The results were published in January in Annals of the Entomological Society of America.

In the last few years, studies finding widespread declines in insect abundance have made headlines. Hurd’s
long-term study uses one insect in one northern Virginia field to show how such declines can happen. Although the study only followed one species, Hurd and coauthorsnote that the findings should apply to other insects and spiders with a similar life cycle.

For this study, Hurd made good use of his resources. He had an insect of unusual size (7-10 centimeters) that beginners (his college ecology lab students) could easily recognize and catch. He also had a nearby field beginning its natural succession, which functioned as a laboratory because the mantids couldn’t easily escape from it. No other suitable fields were close by, and the mantids aren’t very mobile.

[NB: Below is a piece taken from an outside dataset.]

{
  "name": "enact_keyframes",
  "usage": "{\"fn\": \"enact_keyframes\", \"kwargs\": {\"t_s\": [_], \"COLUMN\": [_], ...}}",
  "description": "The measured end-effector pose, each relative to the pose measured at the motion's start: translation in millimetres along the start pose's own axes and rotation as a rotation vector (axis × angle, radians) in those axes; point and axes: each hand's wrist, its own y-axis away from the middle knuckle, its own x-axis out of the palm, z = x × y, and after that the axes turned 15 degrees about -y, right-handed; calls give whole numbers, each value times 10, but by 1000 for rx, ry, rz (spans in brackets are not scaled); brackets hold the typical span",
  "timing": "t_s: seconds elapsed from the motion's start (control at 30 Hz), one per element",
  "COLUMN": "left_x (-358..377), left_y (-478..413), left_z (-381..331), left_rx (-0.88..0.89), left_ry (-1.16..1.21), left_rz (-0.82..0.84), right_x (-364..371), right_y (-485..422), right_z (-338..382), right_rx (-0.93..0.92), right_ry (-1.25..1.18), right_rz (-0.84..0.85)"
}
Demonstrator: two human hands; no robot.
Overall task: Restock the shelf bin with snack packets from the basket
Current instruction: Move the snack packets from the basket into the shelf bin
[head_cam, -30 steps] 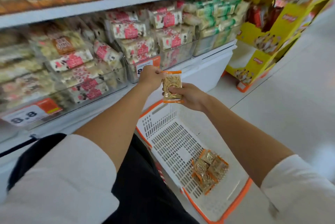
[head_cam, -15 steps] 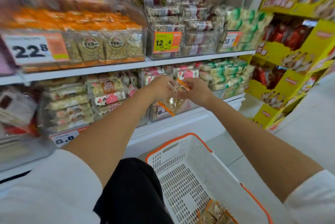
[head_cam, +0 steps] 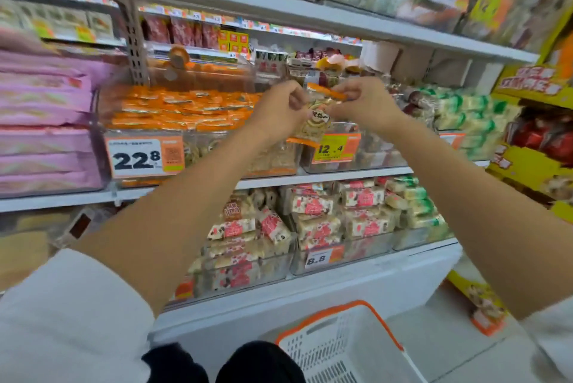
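Both hands hold one snack packet (head_cam: 313, 122), clear with orange ends, up in front of the middle shelf. My left hand (head_cam: 280, 109) pinches its upper left edge and my right hand (head_cam: 362, 103) pinches its orange top edge. The packet hangs just right of a clear shelf bin (head_cam: 161, 134) full of matching orange-edged packets, marked with a 22.8 price tag. The white basket (head_cam: 338, 342) with an orange rim sits on the floor at the bottom; its contents are out of view.
A neighbouring bin (head_cam: 356, 162) with a 12.4 tag stands right behind the packet. Pink packs (head_cam: 46, 122) fill the left. Red-and-white packets (head_cam: 310, 221) lie on the lower shelf. A yellow display stand (head_cam: 533, 147) stands on the right.
Both hands lifted the packet from near the lower shelf up to the middle shelf level. The view tilted upward, so the basket dropped to the bottom edge.
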Motion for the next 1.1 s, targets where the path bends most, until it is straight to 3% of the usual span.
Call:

Five times between 1999 and 2018, on approximately the same day in September, Hurd sent his students across the
field in a “skirmish line” to collect, mark, and note every possible T. a. sinensis. Hurd writes in an email, “I always
try to base it [the class] on gathering good, usable data instead of just make-work data collection on a question that
has already been answered.”

To assess the reproductive success of the mantids, they went back after the first frost to collect the oothecae (eggs
laid in a gooey substance that hardens into a protective case). They brought the oothecae back to the lab, weighed them, and then returned them to the field. For the oothecae found on the stems of herbaceous plants, that meant “tying [them] on with sewing thread run through the dried foam surrounding the eggs.” Mantids do well in flowery fields with lots of arthropod prey. When succession trends in an area lead to more trees, the population of mantids should shrink. Over the 20 years of this study, two-thirds of the open field area was replaced by trees, and the number of mantids decreased dramatically.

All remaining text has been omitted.